What you need to do: In the lines below, the string "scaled" may appear; say how many lines hold it and give nothing more.

Extracted information:
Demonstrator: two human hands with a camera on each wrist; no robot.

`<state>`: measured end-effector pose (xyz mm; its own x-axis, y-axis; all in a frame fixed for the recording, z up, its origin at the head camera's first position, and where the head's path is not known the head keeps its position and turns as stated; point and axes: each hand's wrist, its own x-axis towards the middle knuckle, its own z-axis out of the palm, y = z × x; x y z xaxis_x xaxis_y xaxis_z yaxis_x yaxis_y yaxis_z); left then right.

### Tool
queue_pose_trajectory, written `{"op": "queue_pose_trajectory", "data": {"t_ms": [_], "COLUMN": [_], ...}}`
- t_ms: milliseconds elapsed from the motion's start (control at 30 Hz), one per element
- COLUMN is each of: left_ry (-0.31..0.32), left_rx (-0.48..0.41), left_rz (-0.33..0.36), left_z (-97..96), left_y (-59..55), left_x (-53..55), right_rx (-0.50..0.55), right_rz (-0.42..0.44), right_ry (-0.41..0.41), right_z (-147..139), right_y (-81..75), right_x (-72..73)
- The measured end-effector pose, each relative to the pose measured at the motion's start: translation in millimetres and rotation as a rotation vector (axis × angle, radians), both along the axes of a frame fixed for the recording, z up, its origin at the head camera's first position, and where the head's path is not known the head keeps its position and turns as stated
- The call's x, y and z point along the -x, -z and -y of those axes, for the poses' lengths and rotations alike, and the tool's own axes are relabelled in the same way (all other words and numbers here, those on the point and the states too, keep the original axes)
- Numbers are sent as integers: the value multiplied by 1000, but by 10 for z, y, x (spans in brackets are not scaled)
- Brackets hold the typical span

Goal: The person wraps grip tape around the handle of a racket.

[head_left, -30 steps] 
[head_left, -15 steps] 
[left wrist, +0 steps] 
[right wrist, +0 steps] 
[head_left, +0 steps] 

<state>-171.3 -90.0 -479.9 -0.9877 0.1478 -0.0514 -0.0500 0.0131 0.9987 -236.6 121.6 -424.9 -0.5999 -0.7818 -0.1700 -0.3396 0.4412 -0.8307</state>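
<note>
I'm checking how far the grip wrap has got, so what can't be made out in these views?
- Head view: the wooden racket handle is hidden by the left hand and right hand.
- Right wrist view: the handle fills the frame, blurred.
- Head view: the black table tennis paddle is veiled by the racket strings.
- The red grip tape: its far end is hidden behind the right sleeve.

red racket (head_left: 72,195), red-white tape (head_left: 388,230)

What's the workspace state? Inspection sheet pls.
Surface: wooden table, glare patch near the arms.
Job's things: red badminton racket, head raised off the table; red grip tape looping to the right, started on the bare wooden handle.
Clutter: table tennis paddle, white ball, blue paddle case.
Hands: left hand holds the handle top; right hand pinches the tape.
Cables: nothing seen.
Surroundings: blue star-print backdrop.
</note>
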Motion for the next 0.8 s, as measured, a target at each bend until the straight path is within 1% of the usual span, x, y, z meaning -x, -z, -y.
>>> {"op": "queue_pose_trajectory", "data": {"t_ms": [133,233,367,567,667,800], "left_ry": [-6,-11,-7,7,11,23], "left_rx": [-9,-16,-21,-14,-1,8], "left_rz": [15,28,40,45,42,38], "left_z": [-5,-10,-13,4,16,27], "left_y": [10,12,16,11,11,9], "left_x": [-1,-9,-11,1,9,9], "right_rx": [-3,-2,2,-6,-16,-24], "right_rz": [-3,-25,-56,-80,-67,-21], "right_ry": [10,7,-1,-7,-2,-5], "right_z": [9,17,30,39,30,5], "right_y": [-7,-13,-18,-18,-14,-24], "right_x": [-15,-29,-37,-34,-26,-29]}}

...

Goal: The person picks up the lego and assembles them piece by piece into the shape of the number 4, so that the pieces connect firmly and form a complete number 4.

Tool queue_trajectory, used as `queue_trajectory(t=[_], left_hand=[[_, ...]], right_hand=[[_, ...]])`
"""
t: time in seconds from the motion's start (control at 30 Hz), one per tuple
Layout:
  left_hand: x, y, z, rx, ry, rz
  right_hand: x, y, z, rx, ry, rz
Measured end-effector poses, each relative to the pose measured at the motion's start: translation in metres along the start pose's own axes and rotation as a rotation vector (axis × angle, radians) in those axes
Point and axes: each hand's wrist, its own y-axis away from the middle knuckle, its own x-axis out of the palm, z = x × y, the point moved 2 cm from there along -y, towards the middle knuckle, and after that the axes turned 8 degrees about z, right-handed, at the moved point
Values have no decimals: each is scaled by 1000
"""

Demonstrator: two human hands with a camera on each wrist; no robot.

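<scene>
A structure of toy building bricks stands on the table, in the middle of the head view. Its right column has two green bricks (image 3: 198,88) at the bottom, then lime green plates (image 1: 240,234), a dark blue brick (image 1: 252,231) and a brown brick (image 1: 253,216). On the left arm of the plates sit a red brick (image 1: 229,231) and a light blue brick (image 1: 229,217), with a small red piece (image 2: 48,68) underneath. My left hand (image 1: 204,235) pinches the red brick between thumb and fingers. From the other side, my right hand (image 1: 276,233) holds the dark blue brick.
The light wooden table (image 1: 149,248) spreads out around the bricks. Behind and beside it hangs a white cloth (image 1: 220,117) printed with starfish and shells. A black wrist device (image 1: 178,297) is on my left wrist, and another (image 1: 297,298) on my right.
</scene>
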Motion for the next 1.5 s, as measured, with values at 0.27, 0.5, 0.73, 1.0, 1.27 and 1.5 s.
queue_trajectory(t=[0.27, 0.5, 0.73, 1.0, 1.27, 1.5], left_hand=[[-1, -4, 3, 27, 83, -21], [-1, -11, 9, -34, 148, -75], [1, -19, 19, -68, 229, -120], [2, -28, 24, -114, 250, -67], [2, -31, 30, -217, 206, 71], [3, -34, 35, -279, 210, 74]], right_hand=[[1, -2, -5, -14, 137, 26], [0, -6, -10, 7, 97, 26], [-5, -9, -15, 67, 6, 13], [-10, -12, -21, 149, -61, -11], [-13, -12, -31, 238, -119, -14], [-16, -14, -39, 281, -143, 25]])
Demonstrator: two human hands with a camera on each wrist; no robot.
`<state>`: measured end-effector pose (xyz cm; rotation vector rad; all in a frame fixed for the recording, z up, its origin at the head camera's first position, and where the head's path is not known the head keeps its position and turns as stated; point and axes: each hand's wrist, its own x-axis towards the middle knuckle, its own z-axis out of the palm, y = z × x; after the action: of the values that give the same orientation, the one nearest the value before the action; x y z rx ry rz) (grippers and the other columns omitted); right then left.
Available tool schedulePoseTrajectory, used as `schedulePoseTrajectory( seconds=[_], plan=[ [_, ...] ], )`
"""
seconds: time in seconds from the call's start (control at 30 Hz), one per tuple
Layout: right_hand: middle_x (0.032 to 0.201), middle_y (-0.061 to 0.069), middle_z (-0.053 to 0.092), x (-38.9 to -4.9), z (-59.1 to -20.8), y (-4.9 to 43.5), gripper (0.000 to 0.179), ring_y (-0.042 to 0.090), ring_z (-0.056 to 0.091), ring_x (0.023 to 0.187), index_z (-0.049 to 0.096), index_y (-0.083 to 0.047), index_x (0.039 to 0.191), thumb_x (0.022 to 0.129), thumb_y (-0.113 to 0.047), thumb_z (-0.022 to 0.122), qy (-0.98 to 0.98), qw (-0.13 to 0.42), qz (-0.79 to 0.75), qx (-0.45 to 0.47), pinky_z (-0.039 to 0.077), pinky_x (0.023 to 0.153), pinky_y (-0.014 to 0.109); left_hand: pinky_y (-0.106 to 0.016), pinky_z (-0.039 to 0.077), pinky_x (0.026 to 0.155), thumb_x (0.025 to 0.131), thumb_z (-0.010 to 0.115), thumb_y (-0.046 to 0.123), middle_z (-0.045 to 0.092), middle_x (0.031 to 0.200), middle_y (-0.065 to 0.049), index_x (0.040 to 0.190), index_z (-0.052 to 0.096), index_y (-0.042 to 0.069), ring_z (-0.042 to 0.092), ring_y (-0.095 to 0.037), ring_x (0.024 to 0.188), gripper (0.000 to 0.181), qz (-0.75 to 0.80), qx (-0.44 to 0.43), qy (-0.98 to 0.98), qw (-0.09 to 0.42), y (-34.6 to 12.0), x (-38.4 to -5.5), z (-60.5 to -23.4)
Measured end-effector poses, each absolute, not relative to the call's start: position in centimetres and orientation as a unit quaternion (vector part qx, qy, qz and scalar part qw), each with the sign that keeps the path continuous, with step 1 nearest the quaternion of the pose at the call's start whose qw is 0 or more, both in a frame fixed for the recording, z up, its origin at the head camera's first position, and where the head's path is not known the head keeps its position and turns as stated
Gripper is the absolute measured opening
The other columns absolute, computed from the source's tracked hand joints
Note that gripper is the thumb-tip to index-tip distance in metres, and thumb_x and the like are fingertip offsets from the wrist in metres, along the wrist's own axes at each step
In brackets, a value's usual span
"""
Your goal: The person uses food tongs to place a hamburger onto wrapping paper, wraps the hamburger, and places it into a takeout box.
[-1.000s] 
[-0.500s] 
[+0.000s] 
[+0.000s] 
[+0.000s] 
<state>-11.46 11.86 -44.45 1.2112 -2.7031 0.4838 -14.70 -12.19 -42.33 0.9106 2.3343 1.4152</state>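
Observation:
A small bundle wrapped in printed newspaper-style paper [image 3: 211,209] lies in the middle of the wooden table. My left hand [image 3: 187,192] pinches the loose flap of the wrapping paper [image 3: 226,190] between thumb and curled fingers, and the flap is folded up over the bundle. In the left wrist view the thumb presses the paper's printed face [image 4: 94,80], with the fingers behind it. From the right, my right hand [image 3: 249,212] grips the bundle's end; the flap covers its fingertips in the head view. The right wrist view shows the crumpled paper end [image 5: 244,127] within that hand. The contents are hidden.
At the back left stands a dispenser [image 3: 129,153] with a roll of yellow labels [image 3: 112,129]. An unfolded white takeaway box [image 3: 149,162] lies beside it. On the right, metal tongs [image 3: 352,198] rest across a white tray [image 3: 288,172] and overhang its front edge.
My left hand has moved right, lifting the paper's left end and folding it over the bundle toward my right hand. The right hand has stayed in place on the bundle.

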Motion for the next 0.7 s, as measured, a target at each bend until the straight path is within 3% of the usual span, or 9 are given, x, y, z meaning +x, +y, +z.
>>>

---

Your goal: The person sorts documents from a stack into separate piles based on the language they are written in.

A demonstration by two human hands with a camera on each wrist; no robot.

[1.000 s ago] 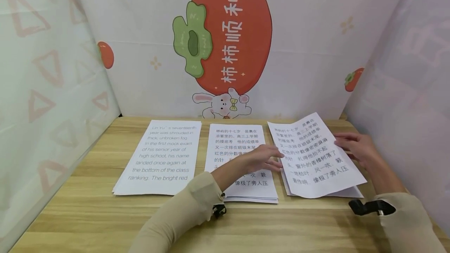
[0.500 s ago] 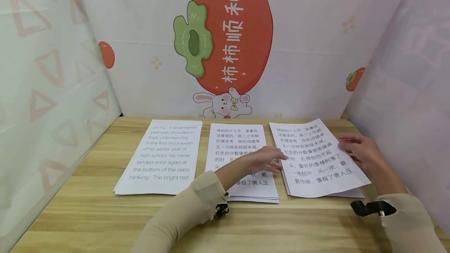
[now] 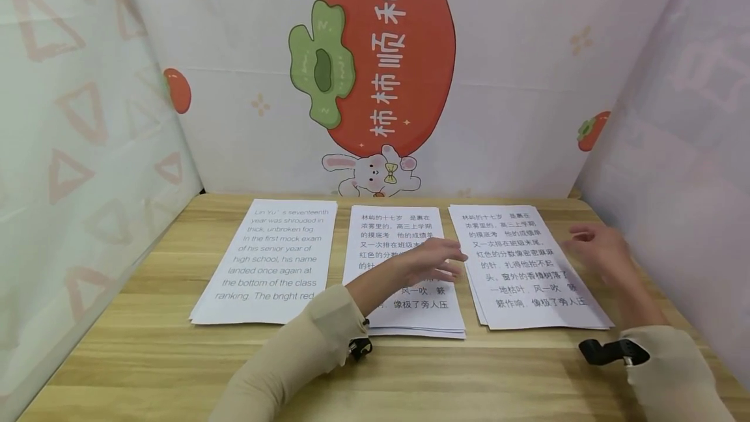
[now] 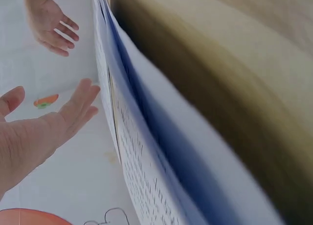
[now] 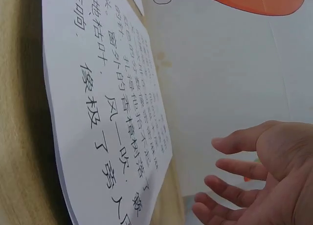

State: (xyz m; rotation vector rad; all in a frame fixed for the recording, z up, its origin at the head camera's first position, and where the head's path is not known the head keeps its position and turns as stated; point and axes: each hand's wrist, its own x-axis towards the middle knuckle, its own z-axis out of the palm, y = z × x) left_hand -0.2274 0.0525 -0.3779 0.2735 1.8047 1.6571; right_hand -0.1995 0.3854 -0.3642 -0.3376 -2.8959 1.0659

Worked solution: 2